Aim of the exercise: Each line below must be transcribed exactly, and no picture may appear in the transcription.
══════════
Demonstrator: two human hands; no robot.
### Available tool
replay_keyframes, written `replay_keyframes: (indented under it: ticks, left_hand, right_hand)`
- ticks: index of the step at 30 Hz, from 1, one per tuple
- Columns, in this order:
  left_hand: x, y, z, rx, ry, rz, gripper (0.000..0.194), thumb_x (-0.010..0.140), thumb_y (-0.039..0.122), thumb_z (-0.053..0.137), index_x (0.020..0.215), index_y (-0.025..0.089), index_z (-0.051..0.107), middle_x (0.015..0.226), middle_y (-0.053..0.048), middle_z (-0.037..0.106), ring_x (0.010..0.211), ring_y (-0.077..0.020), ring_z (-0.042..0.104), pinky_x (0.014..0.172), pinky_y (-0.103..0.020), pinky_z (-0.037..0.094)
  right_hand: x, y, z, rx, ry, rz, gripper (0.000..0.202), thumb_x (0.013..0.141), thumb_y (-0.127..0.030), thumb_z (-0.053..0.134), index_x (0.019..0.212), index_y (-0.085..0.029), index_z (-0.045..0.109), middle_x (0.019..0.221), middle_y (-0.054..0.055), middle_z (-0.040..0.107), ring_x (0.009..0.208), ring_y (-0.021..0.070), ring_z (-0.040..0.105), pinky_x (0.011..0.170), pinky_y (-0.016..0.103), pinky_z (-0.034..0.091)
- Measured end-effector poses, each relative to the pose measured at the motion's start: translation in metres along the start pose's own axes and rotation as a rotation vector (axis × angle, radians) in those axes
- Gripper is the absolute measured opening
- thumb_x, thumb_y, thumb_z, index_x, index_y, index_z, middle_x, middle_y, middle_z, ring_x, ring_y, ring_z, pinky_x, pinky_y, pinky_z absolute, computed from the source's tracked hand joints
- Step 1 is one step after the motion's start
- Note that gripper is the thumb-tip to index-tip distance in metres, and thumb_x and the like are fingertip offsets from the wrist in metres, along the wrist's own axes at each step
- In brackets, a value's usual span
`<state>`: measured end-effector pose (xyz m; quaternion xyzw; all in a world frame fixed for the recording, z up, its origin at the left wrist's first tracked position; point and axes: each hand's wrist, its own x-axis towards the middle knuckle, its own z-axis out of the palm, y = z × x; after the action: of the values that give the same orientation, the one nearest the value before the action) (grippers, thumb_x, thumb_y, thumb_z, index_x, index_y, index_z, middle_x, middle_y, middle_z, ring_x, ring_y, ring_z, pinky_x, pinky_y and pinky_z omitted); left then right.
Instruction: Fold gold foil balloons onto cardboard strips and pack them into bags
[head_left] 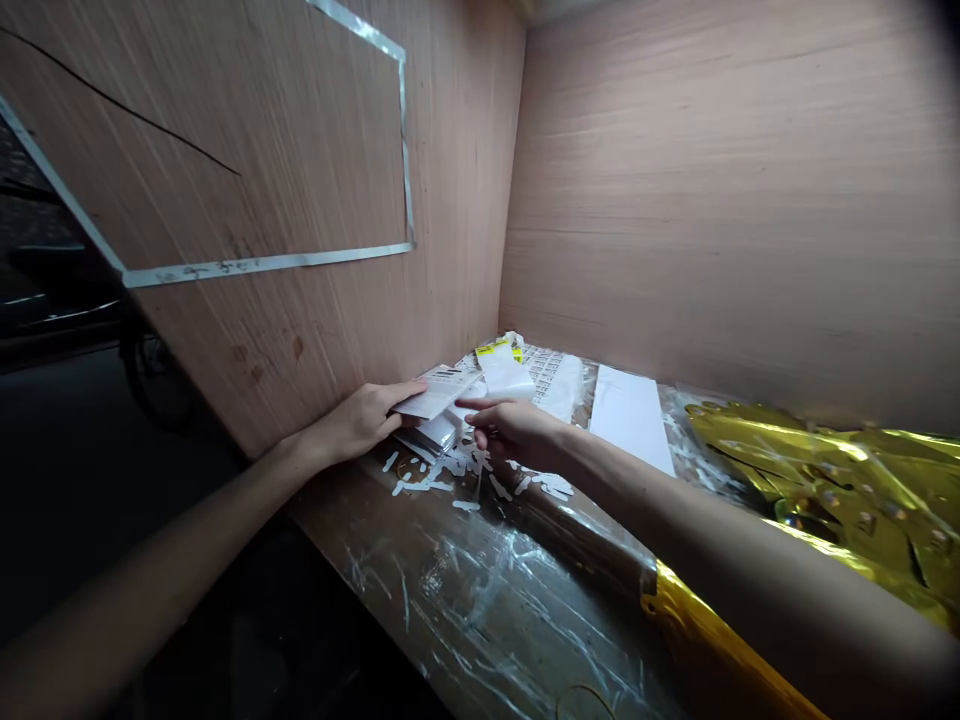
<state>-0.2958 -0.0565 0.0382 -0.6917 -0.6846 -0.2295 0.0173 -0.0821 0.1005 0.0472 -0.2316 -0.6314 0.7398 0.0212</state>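
Near the back corner of the table, my left hand pinches the left edge of a white printed card between thumb and fingers. Beneath the card lies a stack of white cards or packets. My right hand is just to the right of them, its index finger pointing at the stack and the other fingers curled. Whether the right fingers hold anything is too small to tell. Small white paper strips are scattered in front of both hands.
Behind the hands are a white and yellow packet and printed label sheets. A white sheet lies farther right, then shiny gold foil pieces. Wooden panels rise behind and left. The table's edge drops off at the left.
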Motion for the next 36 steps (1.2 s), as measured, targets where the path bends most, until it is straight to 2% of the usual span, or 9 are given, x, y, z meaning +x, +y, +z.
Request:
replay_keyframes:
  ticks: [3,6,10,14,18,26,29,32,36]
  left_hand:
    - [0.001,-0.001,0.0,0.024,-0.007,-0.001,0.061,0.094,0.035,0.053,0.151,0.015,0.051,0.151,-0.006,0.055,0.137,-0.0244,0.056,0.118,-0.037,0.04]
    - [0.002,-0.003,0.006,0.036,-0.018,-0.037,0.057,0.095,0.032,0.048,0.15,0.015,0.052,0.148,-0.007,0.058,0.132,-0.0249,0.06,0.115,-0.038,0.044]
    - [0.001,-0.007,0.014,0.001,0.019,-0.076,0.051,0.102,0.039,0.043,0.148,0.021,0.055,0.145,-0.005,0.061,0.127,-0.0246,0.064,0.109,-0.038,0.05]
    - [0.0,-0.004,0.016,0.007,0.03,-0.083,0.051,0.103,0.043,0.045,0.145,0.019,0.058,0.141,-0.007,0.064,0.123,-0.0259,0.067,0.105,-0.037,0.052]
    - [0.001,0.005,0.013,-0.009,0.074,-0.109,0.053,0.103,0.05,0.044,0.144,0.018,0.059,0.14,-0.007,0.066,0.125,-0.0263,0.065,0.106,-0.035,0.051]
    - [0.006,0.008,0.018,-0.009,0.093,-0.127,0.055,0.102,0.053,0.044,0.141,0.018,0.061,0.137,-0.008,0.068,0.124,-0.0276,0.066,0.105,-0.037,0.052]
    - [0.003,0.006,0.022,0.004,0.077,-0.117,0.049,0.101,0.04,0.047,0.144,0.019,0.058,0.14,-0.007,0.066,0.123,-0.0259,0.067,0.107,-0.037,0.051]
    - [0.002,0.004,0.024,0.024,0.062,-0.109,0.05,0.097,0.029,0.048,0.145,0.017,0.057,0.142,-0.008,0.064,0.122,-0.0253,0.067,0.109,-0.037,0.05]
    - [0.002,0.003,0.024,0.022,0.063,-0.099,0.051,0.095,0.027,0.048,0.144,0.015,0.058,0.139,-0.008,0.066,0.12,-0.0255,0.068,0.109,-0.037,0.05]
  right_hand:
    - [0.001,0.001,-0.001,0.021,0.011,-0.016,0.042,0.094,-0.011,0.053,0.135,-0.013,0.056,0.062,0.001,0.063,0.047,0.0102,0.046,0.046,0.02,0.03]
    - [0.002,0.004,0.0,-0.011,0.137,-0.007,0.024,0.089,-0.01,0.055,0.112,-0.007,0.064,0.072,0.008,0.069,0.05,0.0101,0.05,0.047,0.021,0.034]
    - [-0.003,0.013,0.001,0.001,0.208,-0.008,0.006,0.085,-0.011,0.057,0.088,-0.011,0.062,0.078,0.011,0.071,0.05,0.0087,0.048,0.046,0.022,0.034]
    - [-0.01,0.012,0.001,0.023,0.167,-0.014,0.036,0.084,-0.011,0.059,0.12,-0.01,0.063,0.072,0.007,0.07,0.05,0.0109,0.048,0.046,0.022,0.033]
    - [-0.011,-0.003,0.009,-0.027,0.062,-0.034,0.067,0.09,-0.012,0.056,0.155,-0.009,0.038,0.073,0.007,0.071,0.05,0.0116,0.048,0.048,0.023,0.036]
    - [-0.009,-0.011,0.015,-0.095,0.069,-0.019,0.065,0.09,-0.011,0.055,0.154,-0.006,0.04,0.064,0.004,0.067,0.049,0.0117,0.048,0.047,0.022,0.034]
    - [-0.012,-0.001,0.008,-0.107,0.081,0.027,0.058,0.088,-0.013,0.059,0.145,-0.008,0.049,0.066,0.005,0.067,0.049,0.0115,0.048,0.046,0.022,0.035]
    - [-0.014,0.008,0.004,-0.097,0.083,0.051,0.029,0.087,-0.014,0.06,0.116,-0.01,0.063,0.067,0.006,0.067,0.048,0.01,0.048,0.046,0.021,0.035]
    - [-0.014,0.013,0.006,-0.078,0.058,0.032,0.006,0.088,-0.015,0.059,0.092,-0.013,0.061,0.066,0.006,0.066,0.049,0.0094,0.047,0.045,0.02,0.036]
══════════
Your solution:
Demonstrator: two human hands; no robot.
### Available tool
replay_keyframes, written `replay_keyframes: (indented under it: ticks, left_hand, right_hand)`
- ticks: index of the step at 30 Hz, from 1, one per tuple
- Columns, in this order:
  left_hand: x, y, z, rx, ry, rz, gripper (0.000..0.194), thumb_x (-0.010..0.140), thumb_y (-0.039..0.122), thumb_z (-0.053..0.137), index_x (0.020..0.215), index_y (-0.025..0.089), index_z (-0.051..0.107), middle_x (0.015..0.226), middle_y (-0.053..0.048), middle_z (-0.037..0.106), ring_x (0.010..0.211), ring_y (-0.077..0.020), ring_z (-0.042..0.104), pinky_x (0.014..0.172), pinky_y (-0.103..0.020), pinky_z (-0.037..0.094)
  right_hand: x, y, z, rx, ry, rz, gripper (0.000..0.202), thumb_x (0.013..0.141), thumb_y (-0.127..0.030), thumb_z (-0.053..0.134), index_x (0.019..0.212), index_y (-0.085..0.029), index_z (-0.045..0.109), middle_x (0.019..0.221), middle_y (-0.054..0.055), middle_z (-0.040..0.107), ring_x (0.009..0.208), ring_y (-0.021..0.070), ring_z (-0.040..0.105), pinky_x (0.011..0.170), pinky_y (-0.016..0.103), pinky_z (-0.034..0.091)
- Measured end-effector poses, each relative to the pose measured at the motion's start: translation in metres along the start pose's own axes and rotation as a rotation vector (axis × angle, radians) in those axes
- Gripper is the absolute measured opening
- thumb_x, thumb_y, thumb_z, index_x, index_y, index_z, middle_x, middle_y, middle_z, ring_x, ring_y, ring_z, pinky_x, pinky_y, pinky_z absolute, computed from the source's tracked hand joints
- Step 1 is one step after the motion's start
- Note that gripper is the thumb-tip to index-tip distance in metres, and thumb_x and the like are fingertip offsets from the wrist in metres, along the wrist's own axes at each step
- In brackets, a value's usual span
`<state>`: measured end-effector pose (xyz m; quaternion xyzw; all in a world frame fixed for the recording, z up, its origin at the left wrist's first tracked position; point and axes: each hand's wrist, its own x-axis towards the middle knuckle, its own z-axis out of the palm, y = z × x; after the action: of the values that give the same orientation, the one nearest the value before the action) (grippers, thumb_x, thumb_y, thumb_z, index_x, index_y, index_z, middle_x, middle_y, middle_z, ring_x, ring_y, ring_z, pinky_x, pinky_y and pinky_z omitted); left then right.
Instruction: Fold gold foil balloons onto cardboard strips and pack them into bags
[head_left] 
<state>-0.2958 -0.0565 0.0382 -0.6917 -0.6846 -0.2295 0.0173 -0.0821 0.1005 0.0472 -0.2316 -0.6314 0.7398 0.0212</state>
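Near the back corner of the table, my left hand pinches the left edge of a white printed card between thumb and fingers. Beneath the card lies a stack of white cards or packets. My right hand is just to the right of them, its index finger pointing at the stack and the other fingers curled. Whether the right fingers hold anything is too small to tell. Small white paper strips are scattered in front of both hands.
Behind the hands are a white and yellow packet and printed label sheets. A white sheet lies farther right, then shiny gold foil pieces. Wooden panels rise behind and left. The table's edge drops off at the left.
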Motion for the next 36 steps (1.2 s), as measured, targets where the path bends most, until it is straight to 2% of the usual span, or 9 are given, x, y, z meaning +x, +y, +z.
Request:
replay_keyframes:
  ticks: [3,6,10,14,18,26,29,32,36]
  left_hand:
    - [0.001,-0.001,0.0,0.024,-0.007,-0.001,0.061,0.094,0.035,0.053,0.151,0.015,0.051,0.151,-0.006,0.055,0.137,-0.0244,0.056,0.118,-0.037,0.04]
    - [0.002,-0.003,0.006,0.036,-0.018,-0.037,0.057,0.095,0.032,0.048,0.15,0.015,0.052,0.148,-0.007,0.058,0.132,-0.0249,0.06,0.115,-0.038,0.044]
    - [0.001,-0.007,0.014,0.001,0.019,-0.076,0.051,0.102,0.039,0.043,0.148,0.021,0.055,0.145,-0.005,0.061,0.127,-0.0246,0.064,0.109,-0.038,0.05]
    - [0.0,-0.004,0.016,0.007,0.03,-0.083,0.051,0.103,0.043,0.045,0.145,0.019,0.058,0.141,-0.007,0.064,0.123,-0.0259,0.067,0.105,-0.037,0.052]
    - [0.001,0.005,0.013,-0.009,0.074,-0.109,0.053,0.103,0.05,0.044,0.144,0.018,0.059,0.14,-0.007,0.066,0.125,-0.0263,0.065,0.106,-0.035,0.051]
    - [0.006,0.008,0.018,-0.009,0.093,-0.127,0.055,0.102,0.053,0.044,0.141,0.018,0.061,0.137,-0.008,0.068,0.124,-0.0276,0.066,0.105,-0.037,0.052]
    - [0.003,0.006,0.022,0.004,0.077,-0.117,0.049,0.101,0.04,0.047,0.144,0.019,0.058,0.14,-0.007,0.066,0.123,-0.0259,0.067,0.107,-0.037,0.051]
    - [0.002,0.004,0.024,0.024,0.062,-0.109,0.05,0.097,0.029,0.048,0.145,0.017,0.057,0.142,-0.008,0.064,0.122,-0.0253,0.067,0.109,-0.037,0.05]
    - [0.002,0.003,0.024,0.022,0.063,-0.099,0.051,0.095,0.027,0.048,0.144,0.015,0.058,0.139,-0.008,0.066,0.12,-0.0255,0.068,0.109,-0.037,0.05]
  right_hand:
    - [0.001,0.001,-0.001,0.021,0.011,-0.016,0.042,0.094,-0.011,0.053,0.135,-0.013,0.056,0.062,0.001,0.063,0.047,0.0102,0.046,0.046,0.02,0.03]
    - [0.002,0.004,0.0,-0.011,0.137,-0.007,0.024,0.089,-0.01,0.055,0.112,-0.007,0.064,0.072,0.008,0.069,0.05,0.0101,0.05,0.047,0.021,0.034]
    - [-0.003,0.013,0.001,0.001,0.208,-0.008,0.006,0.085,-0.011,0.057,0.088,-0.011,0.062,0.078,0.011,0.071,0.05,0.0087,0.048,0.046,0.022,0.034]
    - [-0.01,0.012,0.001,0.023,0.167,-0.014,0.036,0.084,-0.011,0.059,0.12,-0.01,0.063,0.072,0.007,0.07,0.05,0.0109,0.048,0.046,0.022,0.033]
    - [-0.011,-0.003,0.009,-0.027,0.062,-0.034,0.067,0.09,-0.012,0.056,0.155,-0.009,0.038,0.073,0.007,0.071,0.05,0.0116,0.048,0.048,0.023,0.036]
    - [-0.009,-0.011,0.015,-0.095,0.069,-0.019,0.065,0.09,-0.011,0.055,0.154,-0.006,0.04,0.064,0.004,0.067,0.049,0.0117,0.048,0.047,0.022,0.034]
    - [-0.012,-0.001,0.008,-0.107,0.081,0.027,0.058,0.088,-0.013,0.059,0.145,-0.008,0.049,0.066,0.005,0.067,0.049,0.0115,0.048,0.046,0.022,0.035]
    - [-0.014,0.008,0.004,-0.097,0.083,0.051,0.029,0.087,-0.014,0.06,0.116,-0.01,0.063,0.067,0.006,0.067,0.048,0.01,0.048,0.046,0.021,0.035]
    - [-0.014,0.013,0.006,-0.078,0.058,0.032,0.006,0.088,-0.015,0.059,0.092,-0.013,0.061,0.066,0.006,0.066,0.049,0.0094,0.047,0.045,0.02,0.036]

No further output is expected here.